= John Fullarton (writer) =

Scottish traveller and writer

John Fullarton (c. 1780 – 1849) was a Scottish traveller and writer on the currency.

==Life==
Fullarton was the only child of Dr. Gavin Fullarton, who died in 1795, by his wife, the daughter of Alexander Dunlop, professor of Greek in the university of Glasgow. He went to India as a medical officer in the service of the East India Company, became an assistant surgeon in the Bengal Presidency in 1802, but resigned his appointment in 1813. During this period he became the part owner and editor of a newspaper at Calcutta.

On leaving the service Fullarton entered the house of Alexander & Co., bankers of Calcutta, as a partner, acquired a fortune in a few years, and returned to England to live. Meantime he had travelled widely over India, and about 1820 made a pioneering tour through the British Empire in the east.

In 1823 he purchased Lord Essex's house, 1 Great Stanhope Street, Mayfair. The reform crisis led him to contribute articles to the Quarterly Review in defence of the Tory party, and he is said to have been one of the founders of the Carlton Club. During these years he made extensive tours through Great Britain and the continent in a coach fitted up with a library and other luxuries.

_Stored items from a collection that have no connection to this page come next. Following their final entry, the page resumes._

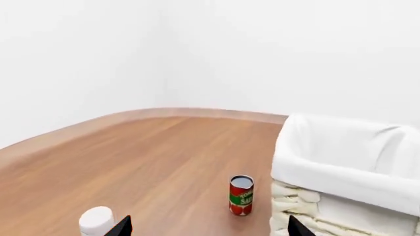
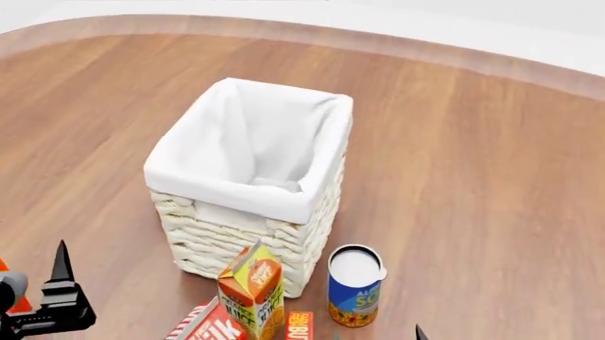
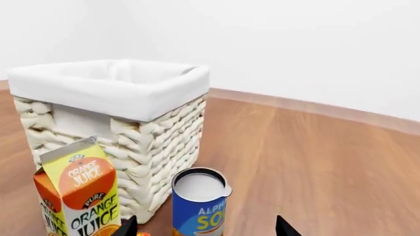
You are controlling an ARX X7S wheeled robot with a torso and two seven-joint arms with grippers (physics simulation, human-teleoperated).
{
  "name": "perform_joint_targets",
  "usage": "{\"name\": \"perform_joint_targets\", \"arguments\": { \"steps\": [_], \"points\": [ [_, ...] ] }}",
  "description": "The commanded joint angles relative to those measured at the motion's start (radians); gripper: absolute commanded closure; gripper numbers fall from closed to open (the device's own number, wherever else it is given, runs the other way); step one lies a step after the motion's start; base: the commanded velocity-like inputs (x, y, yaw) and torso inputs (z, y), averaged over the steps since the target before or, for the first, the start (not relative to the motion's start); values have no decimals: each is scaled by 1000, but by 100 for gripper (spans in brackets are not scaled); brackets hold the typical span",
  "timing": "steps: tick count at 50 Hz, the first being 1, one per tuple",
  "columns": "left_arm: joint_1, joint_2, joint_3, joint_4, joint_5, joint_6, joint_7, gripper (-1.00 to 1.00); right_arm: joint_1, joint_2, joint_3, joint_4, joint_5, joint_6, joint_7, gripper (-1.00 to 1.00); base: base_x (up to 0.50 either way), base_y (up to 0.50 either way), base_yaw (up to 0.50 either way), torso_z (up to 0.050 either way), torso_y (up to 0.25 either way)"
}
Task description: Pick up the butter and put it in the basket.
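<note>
Butter: a small red box lying at the head view's lower edge, between the juice carton and the blue soup can, just in front of the basket; only its top end shows, so you cannot read its full length
Basket: upright, white liner folded over the rim, nothing visible inside but cloth
Right gripper: two dark fingertips show at the wrist view's edge, set wide apart, so its jaws stand open and hold nothing; it looks toward the soup can and the juice carton
Left gripper: fingertips spread apart in its own wrist view, open and empty; it sits off near a tomato sauce can and a white cylinder, away from the butter
Step in hand: reaching for the butter, by my judgement; use the right arm, which is nearer
How to do it well: come down from above into the gap so you do not knock the juice carton or soup can; close across the box's narrow sides
Risk: the milk carton is close by on the far side of the juice carton, and a sideways approach could tip something
After the grip: lift above the rim before you move over the basket
</note>
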Motion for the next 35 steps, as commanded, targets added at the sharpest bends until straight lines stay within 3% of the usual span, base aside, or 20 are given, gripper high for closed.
{"name": "perform_joint_targets", "arguments": {
  "steps": [1,30,35],
  "points": [
    [-12,57,-93,25,6,-55,67,-100,1,-8,23,-14,-21,-4,-13,-100,475,156,0,0,0],
    [-17,51,-90,20,9,-21,57,-100,11,7,-2,-9,-42,11,24,-100,7,2,0,0,0],
    [-27,51,-90,11,4,-32,52,-100,9,11,-2,-13,-38,10,27,-100,0,0,0,8,-218]
  ]
}}
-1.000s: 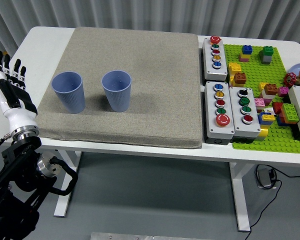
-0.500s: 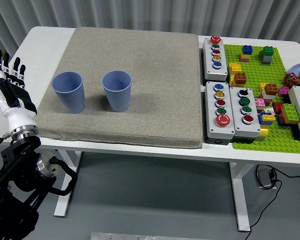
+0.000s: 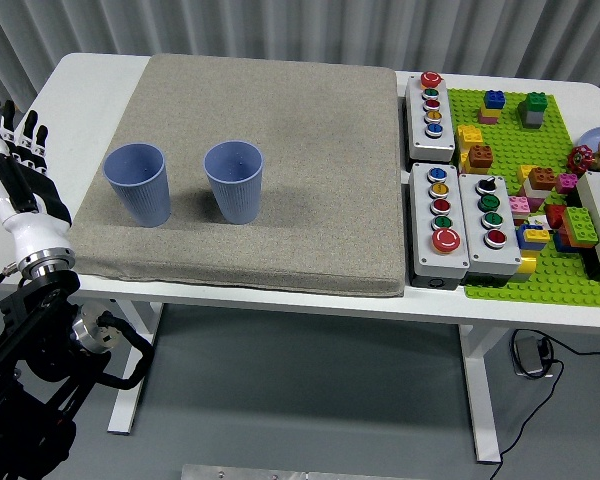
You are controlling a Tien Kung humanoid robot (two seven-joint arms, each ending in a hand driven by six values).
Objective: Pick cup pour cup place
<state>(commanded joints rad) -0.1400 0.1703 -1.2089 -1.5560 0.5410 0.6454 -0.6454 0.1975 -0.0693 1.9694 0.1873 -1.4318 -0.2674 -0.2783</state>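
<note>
I see my left hand [image 3: 18, 170] at the far left edge, just off the table's left side, palm section white and black, fingers [image 3: 25, 130] straight, spread a little and pointing up and away from me, holding nothing. My right hand isn't in frame. Two blue cups stand on the grey mat [image 3: 280, 140], both upright, long axis vertical, mouths open to the top, narrower at the base. The left cup [image 3: 137, 185] is the closer one to my hand, just to its right and apart from it, no contact. The right cup [image 3: 233, 181] stands further right of the hand, beside the first cup with a clear gap between them, about level with it. I can't tell if either cup has anything inside; the interiors look plain blue. The mat covers most of the white table [image 3: 80, 75], and my hand sits outside the mat's left edge. Well away to the right of the hand, past the mat, are three grey button boxes [image 3: 439, 221] with coloured buttons, a fourth box cut by the right edge, and a green baseplate [image 3: 540, 270] with scattered coloured bricks. Below the hand my black arm [image 3: 40, 370] runs down past the table's near edge.
</note>
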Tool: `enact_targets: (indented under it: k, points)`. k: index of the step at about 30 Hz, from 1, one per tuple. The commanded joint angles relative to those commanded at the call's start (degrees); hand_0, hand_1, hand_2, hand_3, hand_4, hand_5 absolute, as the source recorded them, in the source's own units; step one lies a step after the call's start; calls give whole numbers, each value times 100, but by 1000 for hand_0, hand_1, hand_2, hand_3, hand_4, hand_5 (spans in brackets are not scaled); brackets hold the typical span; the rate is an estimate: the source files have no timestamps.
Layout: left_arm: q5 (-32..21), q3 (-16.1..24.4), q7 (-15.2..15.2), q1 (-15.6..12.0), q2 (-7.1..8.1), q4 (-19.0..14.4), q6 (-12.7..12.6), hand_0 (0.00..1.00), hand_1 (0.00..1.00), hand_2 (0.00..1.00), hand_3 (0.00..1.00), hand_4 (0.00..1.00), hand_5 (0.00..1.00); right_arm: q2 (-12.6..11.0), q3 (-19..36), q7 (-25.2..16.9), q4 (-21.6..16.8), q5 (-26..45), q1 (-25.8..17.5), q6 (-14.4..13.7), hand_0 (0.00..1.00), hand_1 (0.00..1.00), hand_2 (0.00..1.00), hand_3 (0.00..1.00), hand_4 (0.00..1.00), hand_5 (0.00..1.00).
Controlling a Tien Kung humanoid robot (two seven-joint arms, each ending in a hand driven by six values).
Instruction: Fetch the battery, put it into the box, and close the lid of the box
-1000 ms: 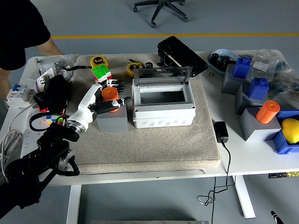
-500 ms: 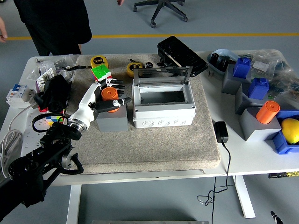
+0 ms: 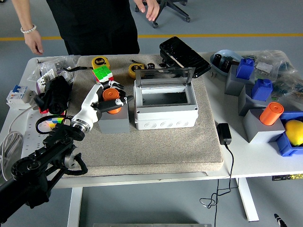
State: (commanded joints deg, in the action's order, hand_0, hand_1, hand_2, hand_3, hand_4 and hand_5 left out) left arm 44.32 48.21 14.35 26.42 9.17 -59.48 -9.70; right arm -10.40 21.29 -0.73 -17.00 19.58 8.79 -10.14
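Observation:
The battery (image 3: pixel 111 96) is a short orange cylinder standing in a grey block (image 3: pixel 113 122) on the beige mat. My left hand (image 3: pixel 112 98) reaches in from the lower left with its white forearm, and its fingers (image 3: pixel 119 90) curl around the battery's top while the thumb presses from the near side. Just to the right stands the white box (image 3: pixel 165 117), empty inside, with its clear lid (image 3: pixel 164 74) raised upright at the back. My right arm does not show.
A person stands at the far side, hands off the table. Behind my hand lie a colour cube (image 3: pixel 102 73) and two yellow tape measures (image 3: pixel 99 61). A black case (image 3: pixel 184 56) sits behind the box. Grey blocks with blue and orange parts (image 3: pixel 271 113) crowd the right; a charger (image 3: pixel 223 133) lies by the mat.
My left hand's fingers have drawn in around the battery. The person has walked to the right along the table's far side.

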Motion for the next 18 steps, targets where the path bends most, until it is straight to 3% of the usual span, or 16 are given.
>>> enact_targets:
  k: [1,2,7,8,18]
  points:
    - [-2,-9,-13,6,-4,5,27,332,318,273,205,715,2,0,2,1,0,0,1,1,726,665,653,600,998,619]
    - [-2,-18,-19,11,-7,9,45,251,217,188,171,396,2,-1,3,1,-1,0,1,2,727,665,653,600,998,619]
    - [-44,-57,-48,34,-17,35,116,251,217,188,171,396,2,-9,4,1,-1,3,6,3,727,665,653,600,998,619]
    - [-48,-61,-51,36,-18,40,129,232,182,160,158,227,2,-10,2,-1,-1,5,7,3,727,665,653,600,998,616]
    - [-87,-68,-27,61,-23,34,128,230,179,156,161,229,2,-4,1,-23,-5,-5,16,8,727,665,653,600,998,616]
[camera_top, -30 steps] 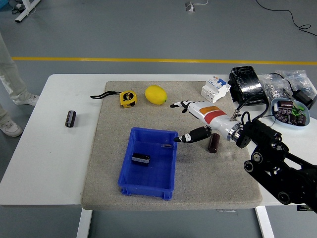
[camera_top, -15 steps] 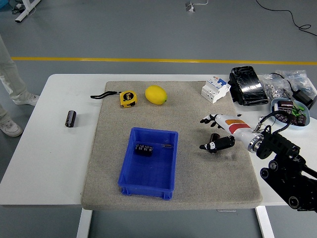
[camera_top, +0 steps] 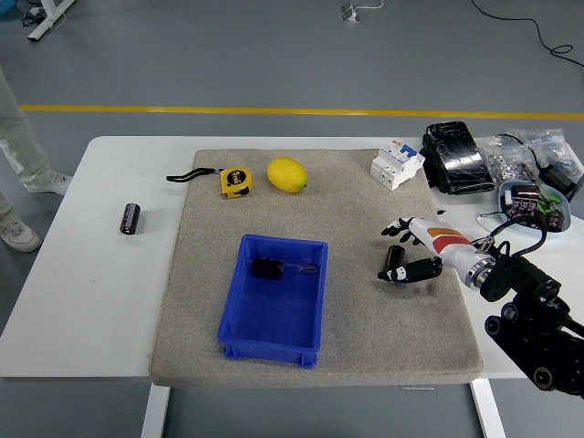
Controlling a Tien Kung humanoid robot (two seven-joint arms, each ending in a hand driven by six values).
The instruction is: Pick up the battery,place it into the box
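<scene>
A blue box (camera_top: 242, 325) sits on the grey mat, and one dark battery (camera_top: 267, 267) lies inside it near its far wall. A second dark battery (camera_top: 394, 259) lies on the mat right of the box. My right hand (camera_top: 402, 250) is open over the mat, its fingers (camera_top: 398, 227) and thumb spread on either side of that second battery without closing on it. A third battery (camera_top: 131, 218) lies on the bare white table at the far left. My left arm is out of view.
A yellow tape measure (camera_top: 235, 180), a lemon (camera_top: 286, 174) and a white circuit breaker (camera_top: 396, 164) lie at the mat's far edge. A black pack (camera_top: 456, 157), bags of hardware (camera_top: 522, 155) and a bowl of parts (camera_top: 534, 205) crowd the right. A person's legs (camera_top: 16, 137) stand far left.
My right hand has drawn back to the right, away from the box. The battery inside the box has shifted from the middle toward the far wall.
</scene>
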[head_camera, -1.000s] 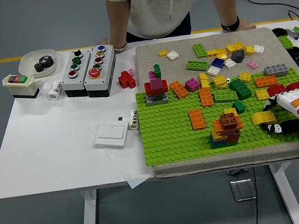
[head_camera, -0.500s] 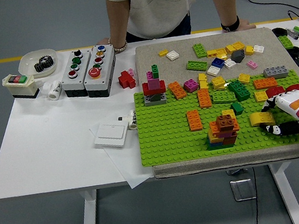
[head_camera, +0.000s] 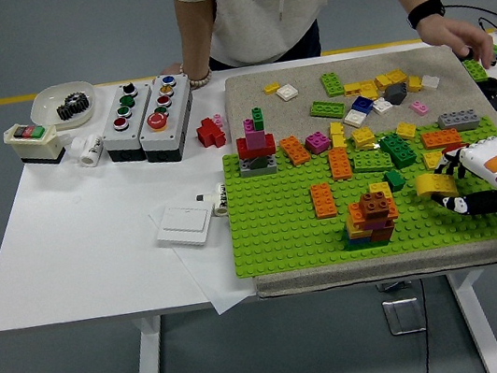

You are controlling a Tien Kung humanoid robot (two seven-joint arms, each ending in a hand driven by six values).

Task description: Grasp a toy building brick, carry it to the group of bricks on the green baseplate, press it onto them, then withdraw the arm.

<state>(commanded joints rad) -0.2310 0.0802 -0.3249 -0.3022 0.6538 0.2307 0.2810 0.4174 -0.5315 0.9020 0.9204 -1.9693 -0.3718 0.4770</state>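
Observation:
My right hand comes in from the right edge, its black fingers and thumb curled around a yellow brick just above the right part of the green baseplate. The group of bricks, an orange, yellow and brown stack, stands on the baseplate a short way left of the hand. The left arm is out of sight.
A red, pink and green tower and flat orange bricks sit on the baseplate. Loose bricks cover the grey mat behind. Button boxes, a bowl and a white switch plate lie left. A person's hand reaches over the far right.
The yellow brick has risen slightly in my right hand. The baseplate slid a little left. The person's hand left the table's far edge and reached toward the far right.

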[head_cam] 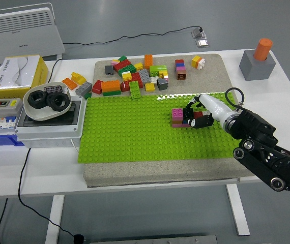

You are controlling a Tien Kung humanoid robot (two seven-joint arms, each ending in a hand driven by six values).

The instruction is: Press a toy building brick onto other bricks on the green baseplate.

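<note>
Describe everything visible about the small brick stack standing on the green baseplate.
The brick stack is a short, upright column of glossy plastic bricks: a pink studded brick on top, a brownish layer under it and a pink strip at the base. It stands on the green baseplate, right of the plate's middle and well clear of the loose brick pile behind. The right hand is against its right side, dark fingers curled around a red piece next to the stack; whether that piece is already joined is hidden.

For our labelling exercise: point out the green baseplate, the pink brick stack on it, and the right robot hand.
Baseplate (124, 132), head view, bare studded area left of centre.
Pink stack (177, 114), head view, top pink brick.
Right robot hand (195, 118), head view, black fingers beside the stack.
</note>
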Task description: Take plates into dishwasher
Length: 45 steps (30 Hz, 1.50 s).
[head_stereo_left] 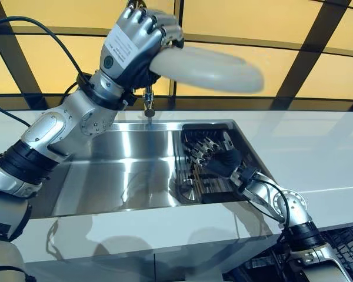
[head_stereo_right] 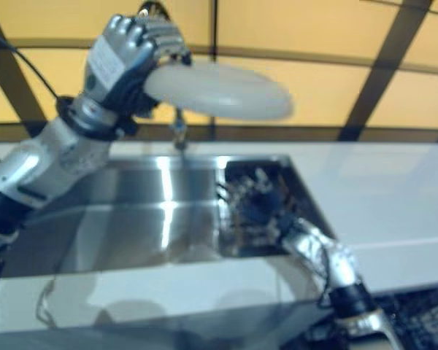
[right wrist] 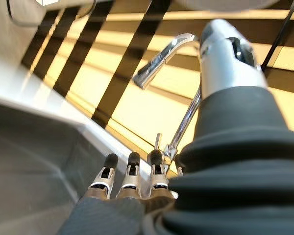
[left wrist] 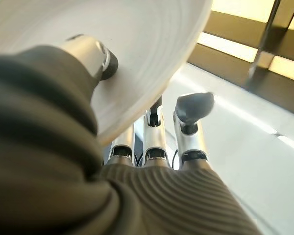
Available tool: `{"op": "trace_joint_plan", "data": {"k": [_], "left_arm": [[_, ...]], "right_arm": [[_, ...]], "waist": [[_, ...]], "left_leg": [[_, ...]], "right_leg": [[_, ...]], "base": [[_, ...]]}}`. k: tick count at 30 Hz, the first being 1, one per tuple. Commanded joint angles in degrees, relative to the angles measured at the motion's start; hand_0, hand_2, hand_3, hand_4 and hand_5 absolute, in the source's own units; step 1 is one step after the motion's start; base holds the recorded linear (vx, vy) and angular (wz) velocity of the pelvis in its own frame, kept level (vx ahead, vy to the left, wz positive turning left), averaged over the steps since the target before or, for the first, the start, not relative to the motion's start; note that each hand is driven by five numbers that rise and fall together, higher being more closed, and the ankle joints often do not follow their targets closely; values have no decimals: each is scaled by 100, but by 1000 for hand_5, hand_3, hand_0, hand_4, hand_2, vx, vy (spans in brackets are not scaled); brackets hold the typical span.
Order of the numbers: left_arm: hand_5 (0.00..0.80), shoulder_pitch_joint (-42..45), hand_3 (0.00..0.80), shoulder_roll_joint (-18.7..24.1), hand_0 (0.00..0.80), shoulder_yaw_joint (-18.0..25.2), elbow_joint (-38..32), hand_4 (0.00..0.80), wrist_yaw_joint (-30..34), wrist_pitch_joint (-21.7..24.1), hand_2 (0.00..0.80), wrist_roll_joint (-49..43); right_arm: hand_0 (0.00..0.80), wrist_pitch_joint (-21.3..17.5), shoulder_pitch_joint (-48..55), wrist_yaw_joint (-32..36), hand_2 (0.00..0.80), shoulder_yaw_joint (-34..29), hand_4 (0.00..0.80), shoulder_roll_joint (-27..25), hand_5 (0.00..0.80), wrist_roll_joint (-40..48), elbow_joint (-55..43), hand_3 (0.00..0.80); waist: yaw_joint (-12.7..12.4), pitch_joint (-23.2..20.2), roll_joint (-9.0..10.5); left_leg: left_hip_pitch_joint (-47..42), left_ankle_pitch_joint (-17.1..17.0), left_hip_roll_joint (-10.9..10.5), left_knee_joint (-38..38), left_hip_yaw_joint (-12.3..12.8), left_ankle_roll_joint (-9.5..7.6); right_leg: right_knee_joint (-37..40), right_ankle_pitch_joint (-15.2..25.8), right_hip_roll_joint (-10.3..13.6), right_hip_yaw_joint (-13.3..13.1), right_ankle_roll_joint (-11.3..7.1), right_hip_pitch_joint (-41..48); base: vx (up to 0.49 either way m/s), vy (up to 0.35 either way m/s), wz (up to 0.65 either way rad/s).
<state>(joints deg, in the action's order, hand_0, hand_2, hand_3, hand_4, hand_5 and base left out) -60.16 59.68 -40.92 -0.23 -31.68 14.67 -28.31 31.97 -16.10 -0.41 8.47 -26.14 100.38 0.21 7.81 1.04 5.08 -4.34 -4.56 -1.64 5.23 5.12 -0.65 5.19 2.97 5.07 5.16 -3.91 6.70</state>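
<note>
My left hand (head_stereo_left: 132, 44) is raised high above the steel sink (head_stereo_left: 123, 170), shut on the rim of a white plate (head_stereo_left: 212, 67) that sticks out to the right, roughly level. In the left wrist view the thumb (left wrist: 93, 56) presses on the plate (left wrist: 147, 44) and the fingers (left wrist: 157, 142) lie under it. My right hand (head_stereo_left: 223, 160) is down in the sink's right part, over a dark rack (head_stereo_left: 203, 185). Its fingers (right wrist: 132, 169) are straight, so it is open and holds nothing.
A chrome faucet (head_stereo_left: 148, 106) stands at the sink's back edge, just under the raised left hand. White counter (head_stereo_left: 306, 147) runs to the right of the sink and along its front. Yellow panels with dark frames fill the background.
</note>
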Motion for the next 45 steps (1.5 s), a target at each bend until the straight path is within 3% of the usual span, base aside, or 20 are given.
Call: {"op": "trace_joint_plan", "data": {"k": [1,10,20,26,45], "left_arm": [[800,-1008,800,323,800,-234,608,800,-368,40,800,-266],[800,-1151,800,868,800,-589,1079,800,-682,264,800,-524],[800,-992,800,936,800,-532,1366,800,-871,353,800,-693],[800,-888,800,841,800,-473,1326,800,-985,530,800,-872],[800,-818,800,175,800,-474,771,800,-931,749,800,-971]], "right_arm": [[0,74,41,469,0,-661,0,-482,0,495,-263,0],[0,190,572,941,0,-918,0,-533,0,650,-217,0],[0,178,770,1105,0,-958,0,-502,0,766,-206,0],[0,180,708,1159,0,-907,0,-501,0,782,-296,0],[0,-356,80,912,0,-508,0,-195,0,1006,-418,0]], "waist": [[-52,-82,-393],[0,-62,-456],[8,-34,-482],[4,-27,-478],[-98,-25,-417]], "left_leg": [[-223,590,4,-23,417,133],[-234,565,17,-23,496,144],[-241,571,24,-23,498,145],[-252,578,17,-23,460,141],[-255,585,-12,-23,271,112]], "right_leg": [[-24,-106,-316,362,-162,-56],[-21,-62,-312,341,-194,-81],[-19,-62,-316,314,-208,-79],[-26,-60,-319,301,-205,-75],[-34,-82,-346,250,-177,-32]], "base": [[-11,6,-5],[-5,1,-5],[-3,-3,-5],[0,0,0],[0,0,0]]}}
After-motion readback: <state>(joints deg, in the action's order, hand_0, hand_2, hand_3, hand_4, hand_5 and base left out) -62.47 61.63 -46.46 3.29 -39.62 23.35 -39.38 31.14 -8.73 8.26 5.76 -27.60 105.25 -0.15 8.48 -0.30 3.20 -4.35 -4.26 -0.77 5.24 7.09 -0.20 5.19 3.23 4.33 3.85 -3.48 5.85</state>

In 1833 he went again to India, and in the following year was entrusted with a mission to China. On his return to Europe he visited Egypt, where at Memphis his wife, Miss Finney of Calcutta, died in 1837. In 1838 having lost a considerable part of his fortune by the failure of his bankers, he moved to 12 Hyde Park Street. Fullarton was a fellow of the Royal Asiatic Society, and took great interest in art, literature, and the drama. He died on 24 October 1849.

==Works==
In 1844, during the progress of the Bank Charter Act through parliament, he published in support of the doctrines of Thomas Tooke a book 'On the Regulation of Currencies, being an examination of the principles on which it is proposed to restrict the future issues on credit of the Bank of England.